It is to remind us of the ability to enlighten us, that our own nature or day by day is responsible for making us forget. Not even many monks come to understand or work the Buddha's teachings, much less do many ordinary citizens who profess this faith. It is quite human to need to cling to something palpable, and that explains why there are many rituals that any advanced monk ends up discovering.
The program now includes a trip to the Madhuri lake or sangetsar lake in the direction of the Chinese border. I cover myself with gloves before reaching PT TSO Lake. After coming back we go for lunch and have fried rice with vegetables and then go into a small cafe around the corner. In the late afternoon we visit the local state shop for crafts and souvenirs.

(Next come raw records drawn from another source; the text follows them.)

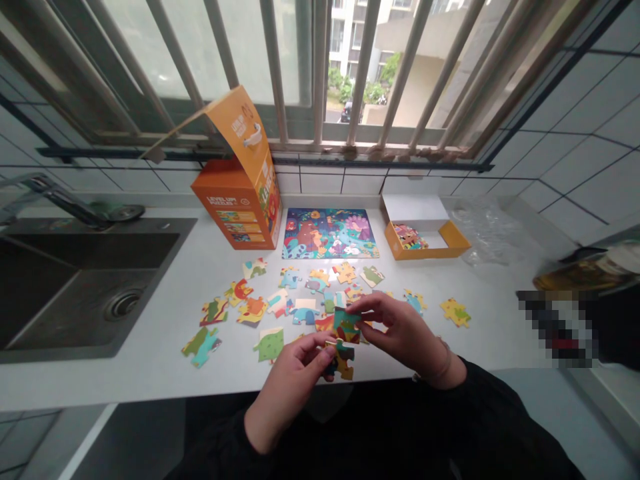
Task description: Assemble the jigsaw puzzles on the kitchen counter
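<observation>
My left hand (295, 377) pinches a yellow and dark puzzle piece (343, 360) near the counter's front edge. My right hand (400, 330) grips a teal and red puzzle piece (346, 325) just above it, and the two pieces touch edge to edge. Several loose colourful puzzle pieces (280, 303) lie scattered on the white counter (150, 347) beyond my hands. A finished puzzle picture (330, 233) lies flat further back.
An orange puzzle box (240, 210) with its lid flipped up stands at the back left of the pieces. An orange tray (425, 233) holding pieces sits back right, beside a clear plastic wrap (480, 230). A dark sink (75, 280) and tap (60, 197) lie left. A barred window is behind.
</observation>
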A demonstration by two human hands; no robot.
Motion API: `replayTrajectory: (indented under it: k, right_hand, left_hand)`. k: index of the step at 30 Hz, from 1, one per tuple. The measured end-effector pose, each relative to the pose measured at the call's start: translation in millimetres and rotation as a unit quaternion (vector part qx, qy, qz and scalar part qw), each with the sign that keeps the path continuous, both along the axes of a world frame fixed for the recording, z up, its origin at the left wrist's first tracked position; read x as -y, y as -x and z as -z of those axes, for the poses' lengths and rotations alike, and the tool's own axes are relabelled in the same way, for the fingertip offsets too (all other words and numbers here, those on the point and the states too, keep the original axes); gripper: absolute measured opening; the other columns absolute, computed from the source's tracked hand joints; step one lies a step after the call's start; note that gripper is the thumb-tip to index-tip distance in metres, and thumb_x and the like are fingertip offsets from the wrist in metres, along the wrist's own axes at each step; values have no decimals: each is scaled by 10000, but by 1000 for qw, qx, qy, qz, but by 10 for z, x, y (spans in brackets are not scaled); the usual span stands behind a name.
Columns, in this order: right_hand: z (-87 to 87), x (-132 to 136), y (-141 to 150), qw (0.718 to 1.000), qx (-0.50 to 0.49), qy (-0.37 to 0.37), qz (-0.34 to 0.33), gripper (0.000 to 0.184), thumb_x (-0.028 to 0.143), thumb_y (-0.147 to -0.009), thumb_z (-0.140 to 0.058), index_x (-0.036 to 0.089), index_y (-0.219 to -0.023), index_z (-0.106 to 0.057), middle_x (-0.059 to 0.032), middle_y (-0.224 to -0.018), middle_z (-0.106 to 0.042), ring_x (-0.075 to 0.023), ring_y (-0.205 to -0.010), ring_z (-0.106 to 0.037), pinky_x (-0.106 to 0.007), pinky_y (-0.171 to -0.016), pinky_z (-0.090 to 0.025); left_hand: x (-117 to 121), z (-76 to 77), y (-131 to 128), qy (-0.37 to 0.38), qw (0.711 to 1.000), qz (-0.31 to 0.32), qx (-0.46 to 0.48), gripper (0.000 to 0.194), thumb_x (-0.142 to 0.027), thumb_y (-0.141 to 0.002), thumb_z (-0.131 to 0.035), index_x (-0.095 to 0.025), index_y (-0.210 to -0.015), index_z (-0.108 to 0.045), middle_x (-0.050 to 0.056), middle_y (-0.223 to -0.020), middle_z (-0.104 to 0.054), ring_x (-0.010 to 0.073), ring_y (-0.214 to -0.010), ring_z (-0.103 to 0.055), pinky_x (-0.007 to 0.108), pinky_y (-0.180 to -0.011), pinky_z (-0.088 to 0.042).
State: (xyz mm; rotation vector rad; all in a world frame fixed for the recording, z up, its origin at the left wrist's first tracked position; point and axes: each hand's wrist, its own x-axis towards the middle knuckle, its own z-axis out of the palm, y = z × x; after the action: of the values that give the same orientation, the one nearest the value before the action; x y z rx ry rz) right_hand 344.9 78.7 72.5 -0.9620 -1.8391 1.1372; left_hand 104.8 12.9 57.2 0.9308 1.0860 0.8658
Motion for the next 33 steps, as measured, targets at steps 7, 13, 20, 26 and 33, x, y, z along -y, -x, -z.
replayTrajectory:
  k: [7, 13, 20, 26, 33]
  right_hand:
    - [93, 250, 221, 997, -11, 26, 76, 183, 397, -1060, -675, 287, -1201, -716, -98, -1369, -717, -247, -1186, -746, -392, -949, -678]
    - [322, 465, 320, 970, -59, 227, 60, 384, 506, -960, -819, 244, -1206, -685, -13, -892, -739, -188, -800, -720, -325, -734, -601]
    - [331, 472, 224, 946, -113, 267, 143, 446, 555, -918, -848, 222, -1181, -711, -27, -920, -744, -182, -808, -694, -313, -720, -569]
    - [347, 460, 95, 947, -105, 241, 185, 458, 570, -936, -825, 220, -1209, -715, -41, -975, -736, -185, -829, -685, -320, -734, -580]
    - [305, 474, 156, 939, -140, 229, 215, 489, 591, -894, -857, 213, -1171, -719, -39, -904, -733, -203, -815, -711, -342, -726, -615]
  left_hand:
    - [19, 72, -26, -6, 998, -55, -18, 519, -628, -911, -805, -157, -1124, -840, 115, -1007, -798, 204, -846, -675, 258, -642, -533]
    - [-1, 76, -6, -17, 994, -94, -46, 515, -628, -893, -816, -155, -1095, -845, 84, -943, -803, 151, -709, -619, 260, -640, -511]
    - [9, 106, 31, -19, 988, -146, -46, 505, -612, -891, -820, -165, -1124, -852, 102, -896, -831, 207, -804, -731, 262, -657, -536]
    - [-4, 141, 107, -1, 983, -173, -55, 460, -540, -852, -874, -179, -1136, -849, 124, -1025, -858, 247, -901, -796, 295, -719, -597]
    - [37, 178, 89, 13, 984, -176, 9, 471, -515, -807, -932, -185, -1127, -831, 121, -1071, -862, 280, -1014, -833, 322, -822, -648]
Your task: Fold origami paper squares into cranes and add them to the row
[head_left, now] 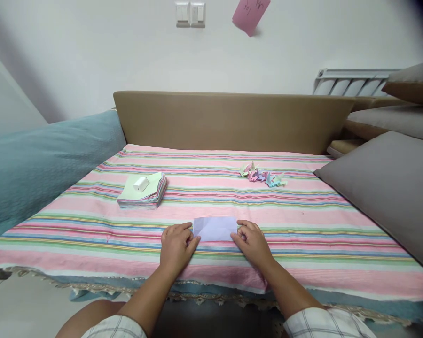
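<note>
A pale lavender sheet of paper, folded into a rectangle with faint creases, is held over the striped cloth in front of me. My left hand grips its left end, thumb at the lower corner and index finger near the upper one. At the right end my right hand pinches it in the same way, its other fingers curled. Beyond and to the left lies a stack of coloured paper, pale green on top, with a small white block resting on it. Several folded paper cranes sit together farther back on the right.
The pink striped cloth covers the seat, backed by a brown board. A blue-covered armrest borders the left. Grey cushions pile up on the right. The wall bears light switches and a pink note.
</note>
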Tool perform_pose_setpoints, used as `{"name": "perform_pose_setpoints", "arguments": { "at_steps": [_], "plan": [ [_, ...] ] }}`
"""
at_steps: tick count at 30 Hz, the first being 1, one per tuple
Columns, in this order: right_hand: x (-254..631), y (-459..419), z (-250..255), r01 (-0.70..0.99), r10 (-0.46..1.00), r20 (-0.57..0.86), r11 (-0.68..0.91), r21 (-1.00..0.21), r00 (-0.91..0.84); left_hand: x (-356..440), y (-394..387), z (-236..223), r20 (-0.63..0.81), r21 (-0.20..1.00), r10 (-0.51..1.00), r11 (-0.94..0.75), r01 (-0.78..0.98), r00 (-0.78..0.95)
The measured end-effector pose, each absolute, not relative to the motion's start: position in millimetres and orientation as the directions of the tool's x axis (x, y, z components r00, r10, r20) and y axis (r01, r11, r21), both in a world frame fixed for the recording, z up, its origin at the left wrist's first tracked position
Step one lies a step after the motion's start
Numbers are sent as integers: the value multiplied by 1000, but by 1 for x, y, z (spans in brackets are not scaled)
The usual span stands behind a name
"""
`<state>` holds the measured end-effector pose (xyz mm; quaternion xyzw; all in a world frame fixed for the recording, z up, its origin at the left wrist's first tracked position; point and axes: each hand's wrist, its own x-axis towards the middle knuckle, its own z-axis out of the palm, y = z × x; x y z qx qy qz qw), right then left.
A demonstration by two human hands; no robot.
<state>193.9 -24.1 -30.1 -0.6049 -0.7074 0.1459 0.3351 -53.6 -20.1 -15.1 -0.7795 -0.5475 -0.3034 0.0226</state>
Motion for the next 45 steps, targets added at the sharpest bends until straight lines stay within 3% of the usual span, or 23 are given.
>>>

Later we stroll through the town and go back to the hotel. Once the sun is set, it is cold, with no electricity, no light, no radiant heater, no charging the devices. We waited after a short time totally frozen in the dank room full of hope that the hotel generator really starts at 6 pm as we turn on the fan heater and plug in the various chargers.
At 5"30 h we have an appointment for dinner, when we come out with flashlights. In the car we first turned on the heater and I suggest a big round to warm up by a place and drive until we all have operating temperature again. When we get out, we are in front of an outdoor shop with wonderful down jackets on offer. Tonight I have momos, with aloo gobi. At 7 pm we return to the brightly lit hotel is our cuddly warm room but the generator is switched off at 10 pm.
Day 5 - Tawang War Memorial
In the morning, after my pleasant chat in the library, I decided to go to a nearby place of interest to the ani-gompa, or female monastery. A little over two hours away is Gyangong Ani Gompa, on top of a mountain. Our car led through a steep and hard path, sometimes the width of a person, that drew in a few meters huge unevenness.
It gives as a reward to the few visitors spectacular views of the Tawang Valley, flanked on one side by the mountains of Tibet and on the other by the mountains of Bhutan. After passing by waterfalls and the multiple yaks that are on the road we arrived. The surprised nuns offered me cookies and tea. This is not conventional chai. It is tibetan chai, that is, a drink made of yak butter and milk. It is a salty and pasty tea, not rich at all.
It was a small community, all with shaved heads and red dresses. I could not go deep into the place as I would have liked, but they still show me the mural in the monastery wall giving me explanations in monpa. Then they joked about the cold in winter there.
Our next visit was to a tiny nearby village where the sixth Dalai Lama was born centuries ago. I found a closed house, with small stupas dyed with lime that do not honor the personality they remember. Perhaps the charm of the place resides in it. Two country women in a nearby house kept the key.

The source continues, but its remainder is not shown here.